→ **Problem requirements**
Type out the lines below exactly, from the first through the line holding "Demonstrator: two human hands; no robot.", and include no pictures.

→ **Information provided**
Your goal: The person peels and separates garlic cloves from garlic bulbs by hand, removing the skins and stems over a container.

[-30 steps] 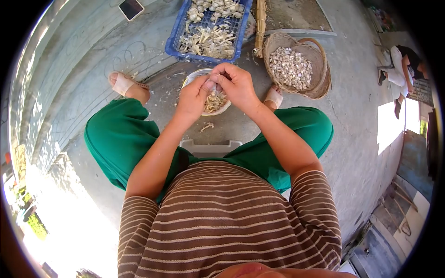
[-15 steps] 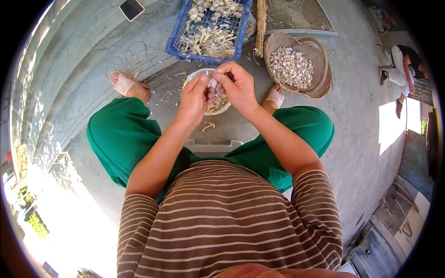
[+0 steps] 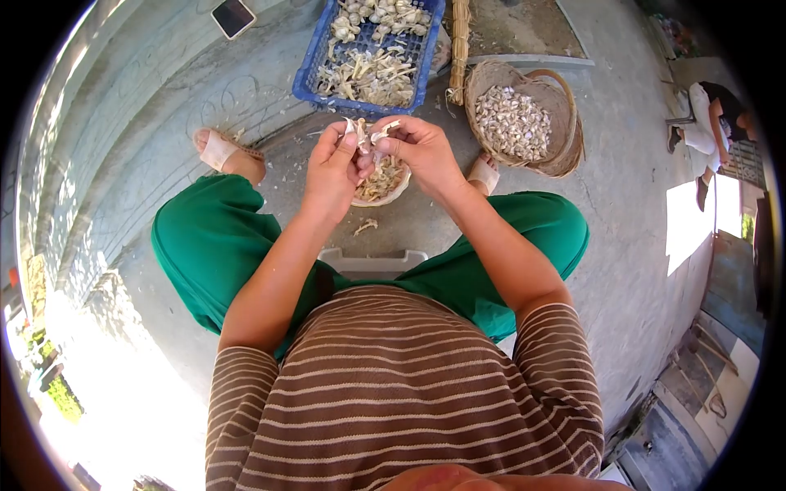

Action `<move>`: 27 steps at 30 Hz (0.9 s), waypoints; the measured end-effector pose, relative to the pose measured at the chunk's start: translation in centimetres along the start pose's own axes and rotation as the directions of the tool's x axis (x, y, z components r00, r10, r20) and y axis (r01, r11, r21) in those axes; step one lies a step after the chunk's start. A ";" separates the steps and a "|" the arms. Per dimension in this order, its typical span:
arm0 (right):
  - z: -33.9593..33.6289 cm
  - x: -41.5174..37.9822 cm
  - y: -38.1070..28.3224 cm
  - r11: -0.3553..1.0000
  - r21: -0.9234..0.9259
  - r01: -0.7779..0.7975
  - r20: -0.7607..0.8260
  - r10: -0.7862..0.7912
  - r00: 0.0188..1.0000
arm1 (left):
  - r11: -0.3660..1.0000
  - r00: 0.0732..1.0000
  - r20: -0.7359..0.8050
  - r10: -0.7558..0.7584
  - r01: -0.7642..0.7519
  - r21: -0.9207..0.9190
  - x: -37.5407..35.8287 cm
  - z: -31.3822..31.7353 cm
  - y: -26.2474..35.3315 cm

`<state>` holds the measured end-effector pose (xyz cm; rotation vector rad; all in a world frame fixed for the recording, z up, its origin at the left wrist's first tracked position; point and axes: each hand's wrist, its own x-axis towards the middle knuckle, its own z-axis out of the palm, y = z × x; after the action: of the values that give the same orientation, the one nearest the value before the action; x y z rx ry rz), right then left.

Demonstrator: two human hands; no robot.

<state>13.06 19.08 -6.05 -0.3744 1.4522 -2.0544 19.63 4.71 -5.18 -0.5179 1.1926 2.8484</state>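
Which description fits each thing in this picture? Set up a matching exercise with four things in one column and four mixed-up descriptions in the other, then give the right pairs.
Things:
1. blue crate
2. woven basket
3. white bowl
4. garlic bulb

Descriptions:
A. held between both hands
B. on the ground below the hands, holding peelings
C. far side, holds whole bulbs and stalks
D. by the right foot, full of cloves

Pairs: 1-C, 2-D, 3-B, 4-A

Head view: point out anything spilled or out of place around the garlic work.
Papery scraps lie on the concrete below the white bowl of peelings, and more are strewn beside the blue crate. Both hands hold the garlic above that bowl. Otherwise nothing looks askew.
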 end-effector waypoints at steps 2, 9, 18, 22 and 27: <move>0.3 0.1 0.0 0.976 0.214 -0.040 -0.050 0.052 0.997 | 0.999 0.999 0.020 -0.026 0.026 -0.038 -0.2 0.5 0.6; -0.6 -0.1 -0.4 0.914 0.395 -0.097 -0.032 0.119 0.992 | 0.994 0.995 0.041 -0.096 0.098 -0.051 -0.3 0.8 0.9; 0.4 -0.1 -0.7 0.998 -0.034 -0.057 0.069 0.059 0.996 | 0.989 0.995 0.076 -0.064 0.053 0.141 -0.4 -0.2 -0.3; 1.1 -0.4 0.3 0.980 -0.198 0.025 -0.049 -0.035 0.998 | 0.990 0.993 0.086 -0.082 0.071 0.121 -0.6 0.1 -0.5; 0.7 -0.6 0.8 0.990 0.111 -0.082 -0.107 0.094 0.990 | 0.991 0.995 0.031 -0.098 0.095 0.097 -0.7 0.7 -0.5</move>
<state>14.10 18.74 -6.47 -0.1505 1.3906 -2.1001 20.18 5.67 -4.86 -0.5038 1.2542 2.6934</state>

→ **Solution to this problem**
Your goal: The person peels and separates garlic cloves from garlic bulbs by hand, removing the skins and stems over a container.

[-30 steps] 
[-15 steps] 
[+0 steps] 

Action `<move>`: 27 steps at 30 Hz (0.9 s), waypoints; the measured end-effector pose, relative to the pose measured at the chunk's start: translation in centimetres along the start pose's own axes and rotation as the directions of the tool's x axis (x, y, z components r00, r10, r20) and y axis (r01, r11, r21) in those axes; step one lies a step after the chunk's start. A ";" separates the steps and a "|" the arms. Per dimension in this order, its typical span:
arm0 (right):
  - z: -33.9593..33.6289 cm
  - x: -41.5174..37.9822 cm
  - y: -38.1070..28.3224 cm
  - r11: -0.3553..1.0000
  - r21: -0.9234..0.9259
  - r01: -0.7779..0.7975
  - r20: -0.7607..0.8260
  - r10: -0.7862..0.7912
  - r00: 0.0188..1.0000
arm1 (left):
  - r11: -0.3660..1.0000
  - r00: 0.0732..1.0000
  - r20: -0.7359..0.8050
  - r10: -0.7558..0.7584
  - r01: -0.7642..0.7519
  - r21: -0.9207..0.9190
  - x: -37.5407..35.8287 cm
  - z: -31.3822..31.7353 cm
  - y: -26.2474..35.3315 cm

`<state>` holds the measured end-effector pose (xyz cm; rotation vector rad; all in a world frame fixed for the recording, z up, its origin at the left wrist's first tracked position; point and axes: each hand's wrist, its own x-axis towards the middle knuckle, its own z-axis out of the palm, y = z × x; after the action: of the values that give the same orientation, the one nearest the value before the action; x y z rx ry rz), right then left.

Demonstrator: two human hands; no robot.

The output requires no additions.